Andrew McIntyre said...

Lee,

How would you then explain Paul's instructions to master and slave in his other epistles, especially where he instructs Christian slaves to submit to their Christian masters? If in fact Christian brotherhood and human equality negate slavery in an absolute sense, would not the biblical instructions on the matter reflect this?

Andrew

Lee said...

I don't think that Paul's instructions ever contradict this equality of man negating slavery. Paul often exhorts slaves to be good servants and be obedient. This is not contradictory because Paul is not in favor of slave rebellions. Masters are to give their slaves freedom rather than slaves rise up and take it. He did send Onesimus back, which shows disapproval of slaves running away.

Only twice does Paul exhort the masters.
"And, ye masters, do the same things unto them, forbearing threatening: knowing that your Master also is in heaven; neither is there respect of persons with him." (Eph. 6:9)
"Masters, give unto your servants that which is just and equal; knowing that ye also have a Master in heaven." (Col. 4:1)

Neither of these statements is a real endorsement of slavery, and both mention equality. The Ephesians passage specifically tells us that God himself is not a respector of persons. Both passages also mention how we are all slaves of Christ Jesus. Both of these facts play important roles in Philemon.

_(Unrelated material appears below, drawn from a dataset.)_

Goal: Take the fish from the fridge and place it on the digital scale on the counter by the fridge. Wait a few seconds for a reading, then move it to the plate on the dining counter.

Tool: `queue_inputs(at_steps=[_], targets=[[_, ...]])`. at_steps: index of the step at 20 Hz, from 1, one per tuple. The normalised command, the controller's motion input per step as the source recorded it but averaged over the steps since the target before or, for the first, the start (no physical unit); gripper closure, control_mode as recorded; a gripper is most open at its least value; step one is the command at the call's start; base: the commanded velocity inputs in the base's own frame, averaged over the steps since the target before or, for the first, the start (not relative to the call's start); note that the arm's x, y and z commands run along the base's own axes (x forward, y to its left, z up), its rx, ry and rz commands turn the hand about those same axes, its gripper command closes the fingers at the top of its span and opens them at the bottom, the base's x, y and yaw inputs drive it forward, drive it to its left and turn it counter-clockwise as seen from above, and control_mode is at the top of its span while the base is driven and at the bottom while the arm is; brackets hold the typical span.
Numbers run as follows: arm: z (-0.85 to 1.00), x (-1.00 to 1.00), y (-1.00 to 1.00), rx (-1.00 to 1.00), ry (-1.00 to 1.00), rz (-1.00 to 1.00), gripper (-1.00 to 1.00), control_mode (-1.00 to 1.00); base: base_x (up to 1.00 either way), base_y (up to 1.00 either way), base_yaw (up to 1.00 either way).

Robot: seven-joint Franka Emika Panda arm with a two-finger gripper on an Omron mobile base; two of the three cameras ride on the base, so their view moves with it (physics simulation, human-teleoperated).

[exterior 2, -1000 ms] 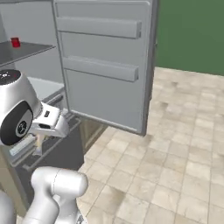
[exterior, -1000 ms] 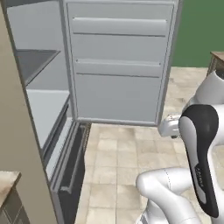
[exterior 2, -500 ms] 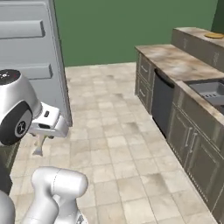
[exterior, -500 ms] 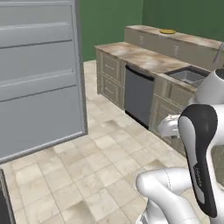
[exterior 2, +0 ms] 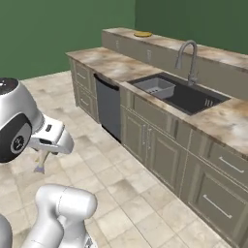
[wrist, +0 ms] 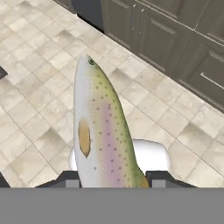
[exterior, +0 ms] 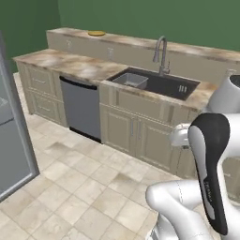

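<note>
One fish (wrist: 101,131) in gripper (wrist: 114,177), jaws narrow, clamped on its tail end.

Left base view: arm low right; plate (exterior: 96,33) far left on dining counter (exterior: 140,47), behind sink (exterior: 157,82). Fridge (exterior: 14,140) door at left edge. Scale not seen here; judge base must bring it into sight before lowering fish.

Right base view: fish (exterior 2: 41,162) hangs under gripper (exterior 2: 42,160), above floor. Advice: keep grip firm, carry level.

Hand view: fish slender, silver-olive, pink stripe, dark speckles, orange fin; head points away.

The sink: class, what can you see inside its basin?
Inside the sink, a pale grey rectangular tub sits at the end nearer the dishwasher. The rest of the floor is dark and bare; the near wall hides its front strip.
</note>
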Motion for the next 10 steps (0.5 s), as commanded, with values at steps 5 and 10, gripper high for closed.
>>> queue_inputs(at_steps=[5, 10], targets=[[0.0, 0.0, 0.0, 0.0, 0.0, 0.0, 1.0, 1.0, 1.0, -0.44, 0.08], [0.0, 0.0, 0.0, 0.0, 0.0, 0.0, 1.0, 1.0, 1.0, -0.6, 0.15]])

So I do not think that Paul's other letters ever endorse slavery as a Christian system. Paul's commanding of the slaves to be patient and hardworking in their position in life is not an endorsement of slavery, but rather just a Christian way to live.

Lane Keister said...

Hmmm. I'll have to think over your arguments. They seem to make sense.

About commentaries (since you so wanted me to comment about them!): I just gave you the Barth commentary. I didn't say it was good or bad. But it is not a commentary to ignore. That much I can say. You know, of course, that Marcus is Karl's son?

Lee said...

The Barth commentary is a good commentary. I just think he is wrong. Barth is very typical of the arguments one would find everywhere else like Dabney's Defense of Virginia and the South. It is not a commentary to ignore by any means. I just wish more people would cover the arguments of Robbins and Lightfoot.